- _TASK DETAILS_
The task calls for an exact retyping of the lines from the one holding "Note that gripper" through the end of the listing, with pictures omitted and nothing added.

- _DATASET SECTION_
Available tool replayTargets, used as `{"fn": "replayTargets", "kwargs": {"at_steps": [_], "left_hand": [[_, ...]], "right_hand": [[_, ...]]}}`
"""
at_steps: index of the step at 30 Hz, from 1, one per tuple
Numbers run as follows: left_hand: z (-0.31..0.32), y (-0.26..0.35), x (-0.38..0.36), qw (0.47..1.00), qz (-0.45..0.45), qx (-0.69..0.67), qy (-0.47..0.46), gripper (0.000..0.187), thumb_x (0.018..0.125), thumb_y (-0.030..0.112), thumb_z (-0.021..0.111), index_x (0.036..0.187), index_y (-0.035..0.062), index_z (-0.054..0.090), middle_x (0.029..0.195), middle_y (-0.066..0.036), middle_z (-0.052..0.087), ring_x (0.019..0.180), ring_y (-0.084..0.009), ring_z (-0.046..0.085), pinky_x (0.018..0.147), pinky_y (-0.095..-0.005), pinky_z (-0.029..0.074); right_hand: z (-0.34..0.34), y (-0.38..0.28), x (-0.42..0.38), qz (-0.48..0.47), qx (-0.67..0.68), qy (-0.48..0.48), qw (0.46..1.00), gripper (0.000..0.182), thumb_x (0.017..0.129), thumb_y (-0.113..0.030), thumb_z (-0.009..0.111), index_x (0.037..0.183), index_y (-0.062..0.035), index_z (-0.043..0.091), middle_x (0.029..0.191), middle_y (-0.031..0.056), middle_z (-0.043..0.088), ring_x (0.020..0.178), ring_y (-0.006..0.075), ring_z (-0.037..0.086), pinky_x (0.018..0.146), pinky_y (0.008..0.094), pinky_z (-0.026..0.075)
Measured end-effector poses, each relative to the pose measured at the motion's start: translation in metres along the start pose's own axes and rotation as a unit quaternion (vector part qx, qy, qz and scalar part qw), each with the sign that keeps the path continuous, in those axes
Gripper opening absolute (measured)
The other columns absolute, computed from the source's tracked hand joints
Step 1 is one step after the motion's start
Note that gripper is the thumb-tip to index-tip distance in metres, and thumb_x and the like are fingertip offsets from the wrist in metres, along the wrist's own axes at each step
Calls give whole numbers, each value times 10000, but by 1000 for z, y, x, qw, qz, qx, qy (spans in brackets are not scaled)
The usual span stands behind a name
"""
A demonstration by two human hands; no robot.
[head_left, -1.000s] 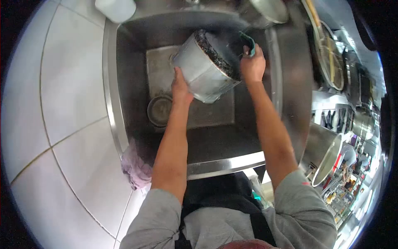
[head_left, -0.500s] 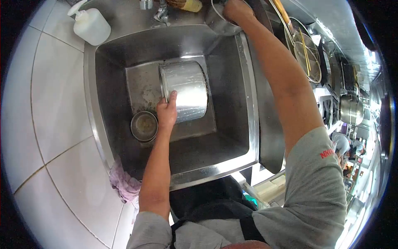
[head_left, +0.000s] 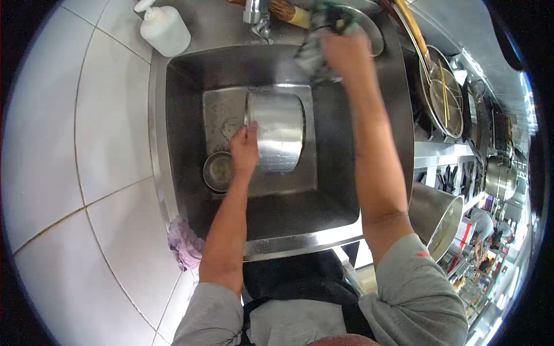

- _EXERCISE RESPONSE_
Note that gripper is the thumb-tip to index-tip distance in metres, and thumb_x and the like are fingertip offsets from the wrist in metres, along the wrist's own axes at each step
Calls give whole numbers, each value times 10000, but by 1000 for z, y, x, qw, qz, qx, qy (spans in brackets are not scaled)
The usual span stands behind a name
"""
A demonstration by two human hands; no robot.
[head_left, -1.000s] 
[head_left, -0.500s] 
[head_left, +0.000s] 

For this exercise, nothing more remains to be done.